### Task goal
Look below for the line that has "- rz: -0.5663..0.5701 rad". Set down the lines from there through the line that has "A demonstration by", exactly as written.

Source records
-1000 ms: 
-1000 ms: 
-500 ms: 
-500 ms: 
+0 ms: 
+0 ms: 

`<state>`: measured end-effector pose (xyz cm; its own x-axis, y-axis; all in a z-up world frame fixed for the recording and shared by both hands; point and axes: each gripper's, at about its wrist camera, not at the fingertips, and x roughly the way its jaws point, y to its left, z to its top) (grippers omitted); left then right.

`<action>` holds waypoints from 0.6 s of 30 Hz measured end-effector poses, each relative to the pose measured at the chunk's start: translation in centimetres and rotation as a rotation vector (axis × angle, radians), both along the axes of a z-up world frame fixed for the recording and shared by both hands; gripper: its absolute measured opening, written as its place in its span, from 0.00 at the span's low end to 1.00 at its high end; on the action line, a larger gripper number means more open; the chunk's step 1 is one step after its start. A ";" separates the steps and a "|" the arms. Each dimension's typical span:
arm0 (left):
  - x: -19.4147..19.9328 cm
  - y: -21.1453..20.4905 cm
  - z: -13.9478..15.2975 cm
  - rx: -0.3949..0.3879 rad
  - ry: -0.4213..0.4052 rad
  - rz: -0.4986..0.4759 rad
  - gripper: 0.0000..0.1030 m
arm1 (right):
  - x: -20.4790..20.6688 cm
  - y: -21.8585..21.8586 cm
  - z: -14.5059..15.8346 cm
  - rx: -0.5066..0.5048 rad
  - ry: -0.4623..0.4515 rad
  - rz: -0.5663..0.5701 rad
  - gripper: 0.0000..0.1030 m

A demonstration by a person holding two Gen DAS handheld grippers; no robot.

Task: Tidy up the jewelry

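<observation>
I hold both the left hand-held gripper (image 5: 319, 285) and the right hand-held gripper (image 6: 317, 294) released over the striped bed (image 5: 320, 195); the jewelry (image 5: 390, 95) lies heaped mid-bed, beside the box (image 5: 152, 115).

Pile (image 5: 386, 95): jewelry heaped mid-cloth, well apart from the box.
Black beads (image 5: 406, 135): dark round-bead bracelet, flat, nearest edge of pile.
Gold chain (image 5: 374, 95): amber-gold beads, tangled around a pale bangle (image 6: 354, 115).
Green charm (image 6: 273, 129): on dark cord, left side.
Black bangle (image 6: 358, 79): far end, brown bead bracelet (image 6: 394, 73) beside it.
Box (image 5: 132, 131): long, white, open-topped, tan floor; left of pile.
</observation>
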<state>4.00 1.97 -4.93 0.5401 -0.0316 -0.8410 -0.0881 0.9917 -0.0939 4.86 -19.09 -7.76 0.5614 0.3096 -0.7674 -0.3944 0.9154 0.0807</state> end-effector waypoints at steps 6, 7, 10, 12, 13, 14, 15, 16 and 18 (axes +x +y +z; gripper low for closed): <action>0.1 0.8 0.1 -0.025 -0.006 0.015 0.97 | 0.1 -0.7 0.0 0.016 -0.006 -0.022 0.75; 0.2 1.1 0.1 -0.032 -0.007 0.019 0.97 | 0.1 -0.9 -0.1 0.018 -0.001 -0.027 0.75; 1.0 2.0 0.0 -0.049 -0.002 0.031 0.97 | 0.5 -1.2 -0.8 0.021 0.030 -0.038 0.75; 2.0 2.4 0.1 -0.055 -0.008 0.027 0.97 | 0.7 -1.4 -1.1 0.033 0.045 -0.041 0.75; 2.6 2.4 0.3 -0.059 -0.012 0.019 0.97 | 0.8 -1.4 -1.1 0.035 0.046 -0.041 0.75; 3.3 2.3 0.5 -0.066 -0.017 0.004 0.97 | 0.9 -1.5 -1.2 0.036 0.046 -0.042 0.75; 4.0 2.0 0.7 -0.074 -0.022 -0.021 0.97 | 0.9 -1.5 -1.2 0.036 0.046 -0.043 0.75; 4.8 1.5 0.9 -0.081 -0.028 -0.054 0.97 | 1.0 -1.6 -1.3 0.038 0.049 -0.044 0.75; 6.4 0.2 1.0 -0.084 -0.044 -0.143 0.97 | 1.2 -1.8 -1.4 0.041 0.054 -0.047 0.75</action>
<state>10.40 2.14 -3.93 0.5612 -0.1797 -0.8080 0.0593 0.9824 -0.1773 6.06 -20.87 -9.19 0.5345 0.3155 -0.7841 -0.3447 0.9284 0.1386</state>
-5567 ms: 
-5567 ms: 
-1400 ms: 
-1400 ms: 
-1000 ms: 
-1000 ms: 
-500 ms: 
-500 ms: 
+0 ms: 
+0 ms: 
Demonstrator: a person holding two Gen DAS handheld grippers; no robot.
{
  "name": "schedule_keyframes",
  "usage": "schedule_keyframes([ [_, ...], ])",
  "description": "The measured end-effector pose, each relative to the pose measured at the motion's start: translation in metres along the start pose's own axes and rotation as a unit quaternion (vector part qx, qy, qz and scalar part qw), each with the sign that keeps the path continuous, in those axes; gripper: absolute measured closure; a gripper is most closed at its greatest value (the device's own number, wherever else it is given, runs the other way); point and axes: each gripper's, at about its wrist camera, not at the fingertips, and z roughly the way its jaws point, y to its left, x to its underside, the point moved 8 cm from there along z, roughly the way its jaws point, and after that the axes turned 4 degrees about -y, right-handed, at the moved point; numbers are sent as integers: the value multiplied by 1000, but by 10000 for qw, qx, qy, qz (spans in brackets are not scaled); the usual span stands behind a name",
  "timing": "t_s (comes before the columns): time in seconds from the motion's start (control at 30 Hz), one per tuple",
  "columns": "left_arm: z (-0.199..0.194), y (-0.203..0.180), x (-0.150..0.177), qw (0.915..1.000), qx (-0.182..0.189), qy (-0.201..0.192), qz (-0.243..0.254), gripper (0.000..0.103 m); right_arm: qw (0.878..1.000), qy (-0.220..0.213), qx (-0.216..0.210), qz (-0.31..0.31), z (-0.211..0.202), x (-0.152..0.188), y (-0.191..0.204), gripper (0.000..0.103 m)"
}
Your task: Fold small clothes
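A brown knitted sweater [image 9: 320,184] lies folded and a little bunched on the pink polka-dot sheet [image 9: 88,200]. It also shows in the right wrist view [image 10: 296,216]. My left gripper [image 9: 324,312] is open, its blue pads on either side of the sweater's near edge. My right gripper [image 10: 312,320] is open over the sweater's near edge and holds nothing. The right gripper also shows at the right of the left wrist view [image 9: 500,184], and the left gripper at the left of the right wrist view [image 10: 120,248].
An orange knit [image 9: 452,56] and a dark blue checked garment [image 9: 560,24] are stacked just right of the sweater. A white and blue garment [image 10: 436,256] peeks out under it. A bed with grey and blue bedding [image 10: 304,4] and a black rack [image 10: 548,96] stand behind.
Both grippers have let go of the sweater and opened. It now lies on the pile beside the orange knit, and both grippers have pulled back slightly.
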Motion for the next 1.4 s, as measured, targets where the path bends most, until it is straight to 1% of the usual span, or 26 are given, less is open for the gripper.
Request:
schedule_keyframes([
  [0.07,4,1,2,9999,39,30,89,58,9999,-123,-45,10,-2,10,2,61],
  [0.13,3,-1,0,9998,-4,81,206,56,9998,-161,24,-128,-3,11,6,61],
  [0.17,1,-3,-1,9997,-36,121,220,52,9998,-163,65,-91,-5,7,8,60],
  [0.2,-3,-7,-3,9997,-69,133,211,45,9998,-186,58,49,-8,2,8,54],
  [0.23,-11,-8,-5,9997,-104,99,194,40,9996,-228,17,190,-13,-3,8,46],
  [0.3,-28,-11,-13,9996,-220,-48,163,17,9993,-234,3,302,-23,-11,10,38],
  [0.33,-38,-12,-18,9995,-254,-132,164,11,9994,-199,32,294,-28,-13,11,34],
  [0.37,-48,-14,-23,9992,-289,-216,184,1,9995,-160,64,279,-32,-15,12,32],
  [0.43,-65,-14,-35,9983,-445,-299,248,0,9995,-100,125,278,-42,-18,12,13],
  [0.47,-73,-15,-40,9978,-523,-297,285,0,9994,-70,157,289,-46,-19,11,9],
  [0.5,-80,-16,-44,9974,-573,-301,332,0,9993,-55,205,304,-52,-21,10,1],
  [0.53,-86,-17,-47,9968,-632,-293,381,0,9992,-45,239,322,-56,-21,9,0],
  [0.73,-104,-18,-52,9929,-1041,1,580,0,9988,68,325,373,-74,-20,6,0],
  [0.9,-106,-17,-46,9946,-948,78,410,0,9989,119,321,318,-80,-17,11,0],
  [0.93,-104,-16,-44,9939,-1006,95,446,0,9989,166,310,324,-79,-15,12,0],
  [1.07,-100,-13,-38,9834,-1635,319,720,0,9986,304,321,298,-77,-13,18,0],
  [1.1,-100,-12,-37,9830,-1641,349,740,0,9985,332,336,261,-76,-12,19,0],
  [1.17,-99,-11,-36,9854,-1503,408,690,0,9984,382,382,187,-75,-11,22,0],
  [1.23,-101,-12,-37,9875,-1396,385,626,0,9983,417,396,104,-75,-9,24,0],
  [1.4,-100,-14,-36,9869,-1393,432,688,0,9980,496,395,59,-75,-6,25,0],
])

### Output for this exercise
  - rz: -0.5663..0.5701 rad
  - gripper: 0.0000..0.1030 m

A demonstration by a person holding two Gen DAS handheld grippers; no robot.

The exercise is now done.